Being Mortal is a cancelled American comedy-drama film written, directed, produced by, and starring Aziz Ansari in his would-be feature directorial debut. It was based on the 2014 non-fiction book Being Mortal by Atul Gawande. Bill Murray, Seth Rogen, and Keke Palmer were set to co-star. 

In April 2022, production was suspended due to a complaint against Murray for allegedly harassing a young female crew member. After more accusations surfaced against Murray in October 2022, followed by the departure of the film's cast and Ansari's failure to find a new distributor following the withdrawal of distributor Searchlight Pictures from the film, it was announced on February 27, 2023 that the film would not continue production.

Cast
 Aziz Ansari
 Bill Murray
 Seth Rogen
 Keke Palmer

Production
On February 22, 2022, Searchlight Pictures announced the development of an untitled film written, directed, and produced by Aziz Ansari in his feature directorial debut, with Ansari and Bill Murray attached to star. Taylor Friedman and Cameron Chidsey oversaw the film for Searchlight. Youree Henley was also a producer. In March, the title was revealed to be Being Mortal, the same as the material it is based on. In the following months, Seth Rogen and Keke Palmer joined the cast.

Suspension and cancellation
After principal photography began on March 28, 2022, Searchlight halted production on April 18 and officially suspended production on April 20 after investigating a complaint filed against Murray for "inappropriate behavior" a week prior.
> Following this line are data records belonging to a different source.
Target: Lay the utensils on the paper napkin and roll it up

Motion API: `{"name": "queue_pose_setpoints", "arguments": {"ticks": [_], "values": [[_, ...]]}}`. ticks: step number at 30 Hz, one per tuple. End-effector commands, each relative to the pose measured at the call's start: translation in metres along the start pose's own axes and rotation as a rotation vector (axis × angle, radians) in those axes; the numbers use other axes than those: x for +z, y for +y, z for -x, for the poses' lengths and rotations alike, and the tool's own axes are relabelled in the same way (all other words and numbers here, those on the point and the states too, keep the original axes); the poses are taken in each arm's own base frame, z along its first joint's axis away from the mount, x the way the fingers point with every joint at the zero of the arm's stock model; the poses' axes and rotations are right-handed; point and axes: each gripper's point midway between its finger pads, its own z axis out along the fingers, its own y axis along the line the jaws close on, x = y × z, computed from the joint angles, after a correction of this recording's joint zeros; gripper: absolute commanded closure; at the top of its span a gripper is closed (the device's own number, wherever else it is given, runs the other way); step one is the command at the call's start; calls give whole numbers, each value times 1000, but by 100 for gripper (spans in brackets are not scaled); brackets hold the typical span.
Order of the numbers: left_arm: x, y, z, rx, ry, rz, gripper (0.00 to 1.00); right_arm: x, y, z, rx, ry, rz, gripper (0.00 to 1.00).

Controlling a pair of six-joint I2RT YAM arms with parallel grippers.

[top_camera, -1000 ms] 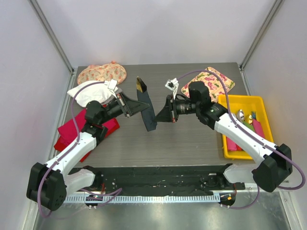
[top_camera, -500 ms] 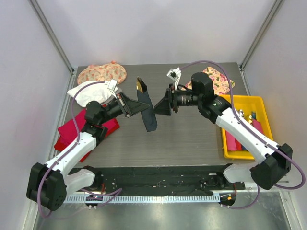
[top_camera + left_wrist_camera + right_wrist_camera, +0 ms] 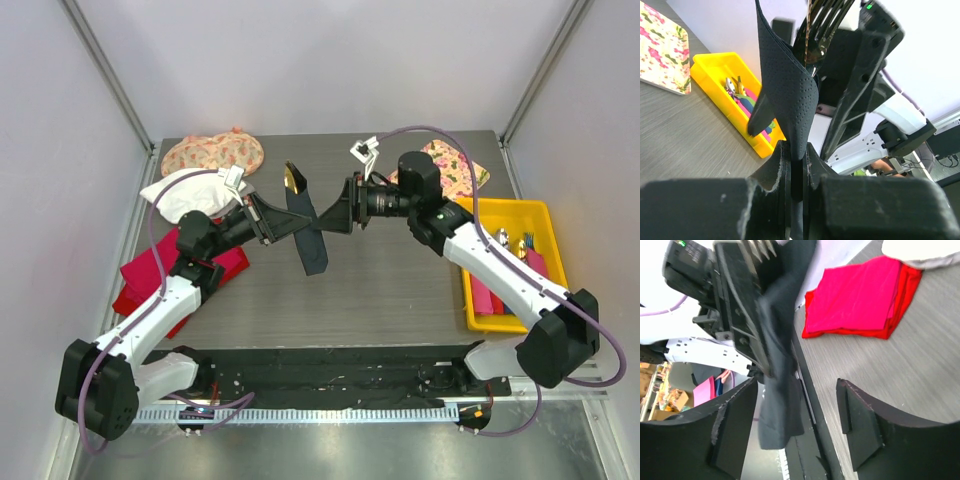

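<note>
Two claws meet at the paper napkin [image 3: 785, 95]: left gripper [image 3: 797, 165] clenched on it, right gripper [image 3: 328, 222] spread wide just beside it, grasping nothing; a fork [image 3: 825, 20] sticks out of its end.

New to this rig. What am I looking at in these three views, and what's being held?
Two robot arms bolted to a table, each ending in a two-finger gripper. The wide picture looks down from above and behind; the other two come from cameras on each wrist. The left gripper is shut on a dark napkin, held upright between the arms with a gold fork poking out of its top. The right gripper is open, facing the napkin. Around lie a red cloth, a white cloth, floral cloths and a yellow tray holding more cutlery.
</note>
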Motion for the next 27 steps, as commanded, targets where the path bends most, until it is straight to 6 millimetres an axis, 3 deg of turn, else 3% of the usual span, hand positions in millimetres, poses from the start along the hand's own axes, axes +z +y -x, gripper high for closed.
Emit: {"name": "queue_pose_setpoints", "arguments": {"ticks": [1, 5, 9, 12, 21, 27], "values": [[3, -36, 25, 83, -68, -95, 100, -3, 15, 9, -42, -97, 52, 27], [4, -36, 27, 79, -69, -95, 100, 5, 21, 4, -50, -99, 91, 29], [4, -35, 27, 76, -73, -92, 100, 11, 23, -1, -56, -82, 114, 45], [4, -35, 28, 78, -76, -92, 100, 12, 26, -7, -39, -67, 126, 50], [6, -32, 30, 69, -85, -83, 100, 15, 32, -14, -18, -57, 145, 48], [5, -29, 28, 61, -80, -77, 100, 18, 37, -12, -10, -65, 172, 73]]}}
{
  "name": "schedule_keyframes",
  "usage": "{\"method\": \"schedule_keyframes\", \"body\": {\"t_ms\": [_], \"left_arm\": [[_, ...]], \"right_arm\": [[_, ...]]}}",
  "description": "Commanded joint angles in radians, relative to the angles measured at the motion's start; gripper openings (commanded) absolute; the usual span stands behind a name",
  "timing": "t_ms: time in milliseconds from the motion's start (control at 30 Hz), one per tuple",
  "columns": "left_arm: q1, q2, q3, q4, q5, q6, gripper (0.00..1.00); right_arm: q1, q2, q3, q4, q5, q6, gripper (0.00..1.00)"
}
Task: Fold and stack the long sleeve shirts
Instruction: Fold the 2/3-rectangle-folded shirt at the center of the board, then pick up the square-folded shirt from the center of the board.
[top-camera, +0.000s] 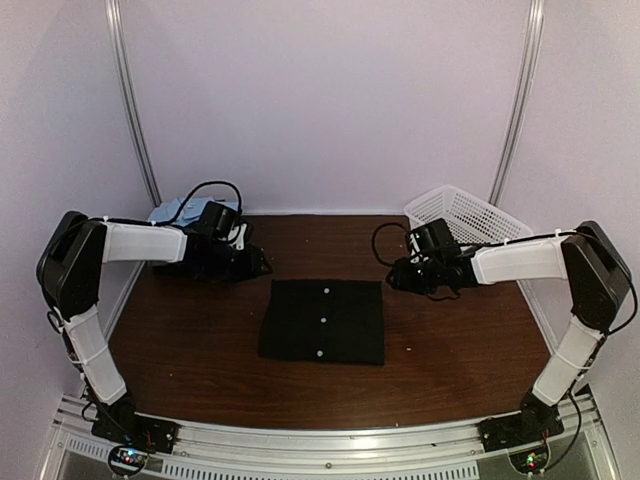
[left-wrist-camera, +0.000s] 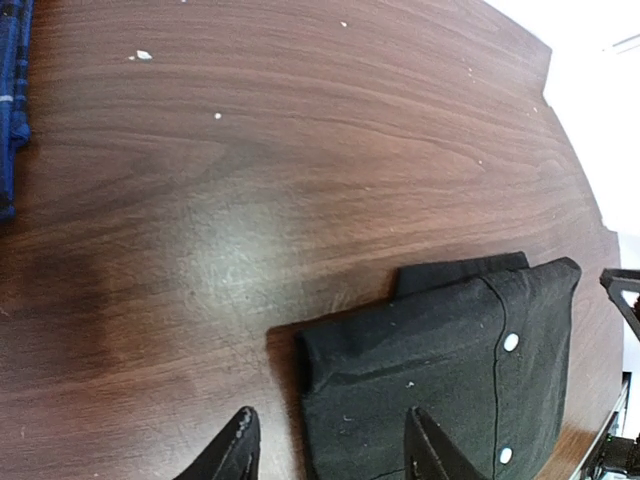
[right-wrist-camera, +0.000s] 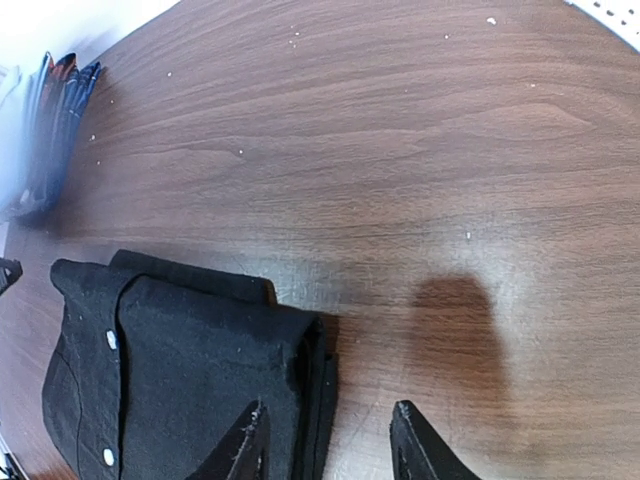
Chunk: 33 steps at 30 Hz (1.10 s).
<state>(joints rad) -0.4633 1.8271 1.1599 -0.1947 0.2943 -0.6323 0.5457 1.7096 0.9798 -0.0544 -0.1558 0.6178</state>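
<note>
A black long sleeve shirt (top-camera: 323, 320) with white buttons lies folded flat in the middle of the table. It also shows in the left wrist view (left-wrist-camera: 440, 370) and the right wrist view (right-wrist-camera: 180, 380). My left gripper (top-camera: 250, 262) hovers open and empty over the shirt's far left corner (left-wrist-camera: 330, 445). My right gripper (top-camera: 400, 275) hovers open and empty over the shirt's far right corner (right-wrist-camera: 330, 440). A stack of folded blue and dark shirts (top-camera: 180, 212) lies at the back left, behind my left arm; it also shows at the edge of the left wrist view (left-wrist-camera: 10, 90).
A white mesh basket (top-camera: 468, 217) stands tilted at the back right corner. The brown wooden table (top-camera: 200, 350) has small white specks. Metal rails run up the back wall.
</note>
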Motion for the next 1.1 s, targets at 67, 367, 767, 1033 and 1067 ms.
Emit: {"method": "schedule_keyframes", "body": {"t_ms": [67, 367, 767, 1033, 1067], "left_arm": [[-0.012, -0.059, 0.000, 0.001, -0.024, 0.021, 0.46], [-0.083, 0.019, 0.044, 0.043, 0.074, -0.010, 0.20], [-0.083, 0.279, 0.254, 0.023, 0.074, 0.045, 0.11], [-0.075, 0.393, 0.325, -0.010, 0.040, 0.042, 0.08], [-0.075, 0.399, 0.328, -0.014, 0.039, 0.042, 0.08]], "right_arm": [[0.105, -0.061, 0.056, -0.074, 0.080, -0.032, 0.40], [0.209, 0.131, 0.237, -0.062, 0.074, -0.057, 0.36], [0.144, 0.311, 0.348, -0.058, 0.042, -0.063, 0.35], [0.097, 0.341, 0.315, -0.035, -0.005, -0.038, 0.35], [0.090, 0.340, 0.309, -0.031, -0.011, -0.034, 0.35]]}}
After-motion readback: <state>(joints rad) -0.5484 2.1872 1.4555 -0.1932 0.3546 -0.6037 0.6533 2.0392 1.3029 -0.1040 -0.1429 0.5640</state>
In a letter to the cast and crew, Searchlight said they were working with Ansari and Henley to resolve the matter and resume production. 

On April 30, Murray made a similar statement: "I did something I thought was funny, and it wasn't taken that way. The company, the movie studio, wanted to do the right thing, so they wanted to check it all out, investigate it, and so they stopped the production. But as of now, we're talking and we're trying to make peace with each other." In October of that year, reports emerged that Murray had allegedly straddled a "much younger" female production assistant and kissed her on the mouth, causing her to file an official complaint. 

Shortly afterward, Palmer told Variety that the film would need "a major rewrite" to be completed without Murray, but that "if somebody could figure it out, it's Aziz".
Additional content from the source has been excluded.